Fin de vie à domicile

fin de vieMourir à domicile… C’est le souhait affiché par bon nombre de personnes, mais jusqu’à présent, le respecter pouvait rester délicat, chargé de difficultés, notamment pour le médecin généraliste d’avoir à sa disposition des médicaments qui soulagent et détendent.

Au-delà de l’aspect technique, la HAS (la Haute Autorité de Santé) ouvre en effet la possibilité pour le médecin généraliste de prescrire du midazolam, ce produit basique, de la classe des benzodiazépines, qui est la référence aujourd’hui pour mettre en place ce que l’on appelle la sédation profonde et continue jusqu’au décès (SPCJD).

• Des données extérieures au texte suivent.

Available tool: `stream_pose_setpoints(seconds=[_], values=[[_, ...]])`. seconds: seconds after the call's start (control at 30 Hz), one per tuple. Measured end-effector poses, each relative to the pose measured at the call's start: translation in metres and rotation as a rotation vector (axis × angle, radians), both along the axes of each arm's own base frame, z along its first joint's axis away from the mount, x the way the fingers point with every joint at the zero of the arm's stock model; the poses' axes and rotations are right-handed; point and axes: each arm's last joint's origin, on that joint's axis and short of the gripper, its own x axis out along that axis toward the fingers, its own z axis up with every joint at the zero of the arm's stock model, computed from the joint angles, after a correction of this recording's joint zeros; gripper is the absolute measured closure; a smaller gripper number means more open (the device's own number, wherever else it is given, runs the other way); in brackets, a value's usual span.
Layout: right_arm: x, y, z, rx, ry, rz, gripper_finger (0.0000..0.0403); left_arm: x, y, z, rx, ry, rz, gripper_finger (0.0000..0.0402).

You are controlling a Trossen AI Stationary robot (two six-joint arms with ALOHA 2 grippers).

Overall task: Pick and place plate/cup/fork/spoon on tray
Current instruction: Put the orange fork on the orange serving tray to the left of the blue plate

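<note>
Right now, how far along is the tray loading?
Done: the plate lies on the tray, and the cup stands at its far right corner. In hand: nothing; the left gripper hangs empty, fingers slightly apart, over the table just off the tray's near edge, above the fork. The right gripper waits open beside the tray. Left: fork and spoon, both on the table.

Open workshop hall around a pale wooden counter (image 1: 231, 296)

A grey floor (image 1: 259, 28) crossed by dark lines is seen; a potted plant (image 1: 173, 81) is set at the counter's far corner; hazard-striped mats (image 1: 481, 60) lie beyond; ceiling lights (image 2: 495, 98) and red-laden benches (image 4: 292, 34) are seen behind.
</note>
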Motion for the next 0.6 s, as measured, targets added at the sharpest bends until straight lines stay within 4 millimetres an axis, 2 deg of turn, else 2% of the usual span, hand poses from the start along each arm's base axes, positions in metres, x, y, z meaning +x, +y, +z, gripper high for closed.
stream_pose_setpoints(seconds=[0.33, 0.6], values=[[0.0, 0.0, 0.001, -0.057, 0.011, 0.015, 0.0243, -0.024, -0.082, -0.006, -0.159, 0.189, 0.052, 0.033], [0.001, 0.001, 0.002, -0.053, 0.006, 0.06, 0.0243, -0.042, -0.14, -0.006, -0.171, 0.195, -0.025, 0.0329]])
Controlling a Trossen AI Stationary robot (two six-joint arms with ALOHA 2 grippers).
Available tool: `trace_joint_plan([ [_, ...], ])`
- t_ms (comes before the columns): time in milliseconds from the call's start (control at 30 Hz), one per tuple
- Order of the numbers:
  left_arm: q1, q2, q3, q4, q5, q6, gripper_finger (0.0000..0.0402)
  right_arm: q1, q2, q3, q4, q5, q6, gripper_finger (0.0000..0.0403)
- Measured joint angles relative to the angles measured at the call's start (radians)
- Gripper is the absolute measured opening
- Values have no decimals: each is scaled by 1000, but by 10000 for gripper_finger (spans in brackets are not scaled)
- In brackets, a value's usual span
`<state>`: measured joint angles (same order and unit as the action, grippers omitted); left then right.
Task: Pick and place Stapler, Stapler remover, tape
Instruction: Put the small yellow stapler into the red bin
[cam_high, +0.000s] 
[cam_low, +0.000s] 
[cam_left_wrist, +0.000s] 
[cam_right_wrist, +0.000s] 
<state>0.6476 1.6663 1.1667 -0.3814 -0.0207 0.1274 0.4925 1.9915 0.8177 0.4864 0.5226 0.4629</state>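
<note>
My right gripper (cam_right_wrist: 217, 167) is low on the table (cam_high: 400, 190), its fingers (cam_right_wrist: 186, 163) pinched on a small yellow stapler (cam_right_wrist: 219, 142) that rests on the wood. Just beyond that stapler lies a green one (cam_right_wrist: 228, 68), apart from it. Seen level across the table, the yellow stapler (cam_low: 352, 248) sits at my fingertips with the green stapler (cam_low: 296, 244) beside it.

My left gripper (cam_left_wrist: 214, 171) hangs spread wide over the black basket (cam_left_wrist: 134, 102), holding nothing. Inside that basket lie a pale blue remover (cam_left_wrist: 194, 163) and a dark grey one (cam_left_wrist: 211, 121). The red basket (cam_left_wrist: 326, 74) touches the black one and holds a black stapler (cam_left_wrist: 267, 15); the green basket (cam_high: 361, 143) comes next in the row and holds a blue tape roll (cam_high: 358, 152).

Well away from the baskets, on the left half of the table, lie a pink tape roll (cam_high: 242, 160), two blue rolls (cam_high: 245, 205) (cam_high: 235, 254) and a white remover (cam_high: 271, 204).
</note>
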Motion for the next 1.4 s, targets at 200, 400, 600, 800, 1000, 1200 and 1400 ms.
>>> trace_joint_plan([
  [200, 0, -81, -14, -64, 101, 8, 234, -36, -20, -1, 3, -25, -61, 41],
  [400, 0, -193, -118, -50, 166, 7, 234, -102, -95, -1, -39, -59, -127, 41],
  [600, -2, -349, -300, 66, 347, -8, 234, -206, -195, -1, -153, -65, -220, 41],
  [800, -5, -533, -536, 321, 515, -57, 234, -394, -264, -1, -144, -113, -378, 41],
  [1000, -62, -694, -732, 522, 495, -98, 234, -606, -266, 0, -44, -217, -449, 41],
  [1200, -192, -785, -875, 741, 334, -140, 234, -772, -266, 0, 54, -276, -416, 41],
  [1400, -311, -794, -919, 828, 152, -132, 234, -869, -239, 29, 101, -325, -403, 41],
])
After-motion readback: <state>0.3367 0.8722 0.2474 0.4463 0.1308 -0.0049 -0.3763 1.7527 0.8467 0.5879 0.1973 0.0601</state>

Formellement, dans la loi, le médecin généraliste pouvait la pratiquer. Mais dans la pratique, le médecin généraliste se retrouvait désarçonné : il n’avait pas accès directement au produit, il fallait qu’il passe par le biais d’une pharmacie hospitalière.

La HAS insiste néanmoins sur le cadre dans lequel la prescription d’une sédation profonde et jusqu’au décès doit se dérouler : collégialité de la prise de décision, lien systématique entre le médecin et une unité de soins palliatifs, et possibilité d’un repli de la personne vers un hôpital si la situation se complique.

«Ce qui me semble important, c’est que le médecin ait eu une formation en soins palliatifs», a noté pour sa part le professeur René Robert.

Sur le formalisme du cadre imposé, le docteur Gabach chef du service des bonnes pratiques professionnelles à la HAS se veut rassurant : «La décision collégiale peut tout à fait être élaborée prise par téléphone.» Tout en insistant sur le fait que ce médicament peut être d’un usage délicat.